The following data has a line with "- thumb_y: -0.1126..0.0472" and a line with "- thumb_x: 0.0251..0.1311". Write out exactly those lines and all the lines between them.
═════ AVAILABLE DATA
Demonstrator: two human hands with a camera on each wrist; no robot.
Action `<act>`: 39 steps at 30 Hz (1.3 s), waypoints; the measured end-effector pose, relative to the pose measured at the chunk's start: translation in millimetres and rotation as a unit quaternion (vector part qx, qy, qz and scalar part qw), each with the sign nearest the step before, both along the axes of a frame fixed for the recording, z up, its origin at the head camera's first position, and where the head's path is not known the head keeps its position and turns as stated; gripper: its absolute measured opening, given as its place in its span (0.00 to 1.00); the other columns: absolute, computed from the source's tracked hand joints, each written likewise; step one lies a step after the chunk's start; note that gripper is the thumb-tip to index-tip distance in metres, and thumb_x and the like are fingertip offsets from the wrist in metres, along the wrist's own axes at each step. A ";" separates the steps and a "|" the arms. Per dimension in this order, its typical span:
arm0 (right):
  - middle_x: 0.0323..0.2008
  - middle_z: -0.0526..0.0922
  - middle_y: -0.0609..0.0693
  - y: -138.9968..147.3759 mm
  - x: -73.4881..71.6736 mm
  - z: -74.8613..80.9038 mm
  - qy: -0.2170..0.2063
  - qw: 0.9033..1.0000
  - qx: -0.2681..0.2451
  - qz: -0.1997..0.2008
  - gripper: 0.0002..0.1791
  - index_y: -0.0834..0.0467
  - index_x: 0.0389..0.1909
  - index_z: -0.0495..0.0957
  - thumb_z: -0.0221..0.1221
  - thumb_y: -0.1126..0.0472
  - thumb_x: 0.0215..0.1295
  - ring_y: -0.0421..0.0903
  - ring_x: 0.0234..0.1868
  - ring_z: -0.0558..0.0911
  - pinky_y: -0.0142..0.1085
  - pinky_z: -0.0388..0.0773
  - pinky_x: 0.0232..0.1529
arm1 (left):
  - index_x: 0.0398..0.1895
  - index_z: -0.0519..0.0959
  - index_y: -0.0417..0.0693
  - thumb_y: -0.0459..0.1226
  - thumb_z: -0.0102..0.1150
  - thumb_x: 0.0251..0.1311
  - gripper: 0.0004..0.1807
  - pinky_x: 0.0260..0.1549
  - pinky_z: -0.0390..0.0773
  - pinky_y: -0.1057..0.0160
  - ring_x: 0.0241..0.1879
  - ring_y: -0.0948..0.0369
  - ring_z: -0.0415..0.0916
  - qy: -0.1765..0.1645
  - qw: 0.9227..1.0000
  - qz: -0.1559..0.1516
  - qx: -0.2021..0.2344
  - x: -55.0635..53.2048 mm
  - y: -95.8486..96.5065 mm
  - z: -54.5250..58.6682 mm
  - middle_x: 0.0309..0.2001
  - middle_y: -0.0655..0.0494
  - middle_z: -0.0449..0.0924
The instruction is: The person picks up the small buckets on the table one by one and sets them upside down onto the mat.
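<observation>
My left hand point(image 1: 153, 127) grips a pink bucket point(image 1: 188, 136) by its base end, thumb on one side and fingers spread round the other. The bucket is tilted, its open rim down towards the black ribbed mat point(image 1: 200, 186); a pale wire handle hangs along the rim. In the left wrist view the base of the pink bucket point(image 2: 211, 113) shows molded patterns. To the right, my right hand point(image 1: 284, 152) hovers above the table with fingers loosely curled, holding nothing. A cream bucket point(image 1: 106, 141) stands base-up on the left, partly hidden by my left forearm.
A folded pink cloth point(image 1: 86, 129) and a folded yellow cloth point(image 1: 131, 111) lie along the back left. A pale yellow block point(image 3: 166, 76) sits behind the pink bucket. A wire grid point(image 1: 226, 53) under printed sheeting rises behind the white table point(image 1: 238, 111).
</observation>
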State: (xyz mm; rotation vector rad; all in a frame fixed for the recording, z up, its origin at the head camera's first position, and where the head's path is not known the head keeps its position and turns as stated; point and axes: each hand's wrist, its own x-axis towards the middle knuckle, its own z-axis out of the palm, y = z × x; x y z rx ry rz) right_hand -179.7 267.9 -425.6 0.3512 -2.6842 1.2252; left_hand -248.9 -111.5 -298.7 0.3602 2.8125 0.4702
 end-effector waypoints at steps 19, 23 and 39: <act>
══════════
_OUTPUT OF THE TASK_:
  - thumb_y: -0.1126..0.0472
  - thumb_x: 0.0215..0.1295
  - ring_y: -0.0421..0.0903
  - ring_x: 0.0234..0.1868
  - ring_z: -0.0558..0.0911
  - pinky_y: -0.0142..0.1085
  - pinky_z: -0.0388..0.0773
  - pinky_x: 0.0232..0.1529
arm1 (left):
  - index_x: 0.0398..0.1895
  - index_z: -0.0519..0.0959
  - index_y: -0.0417..0.0693
  - thumb_y: -0.0459..0.1226
  - thumb_z: -0.0102..0.1150
  - thumb_x: 0.0251..0.1311

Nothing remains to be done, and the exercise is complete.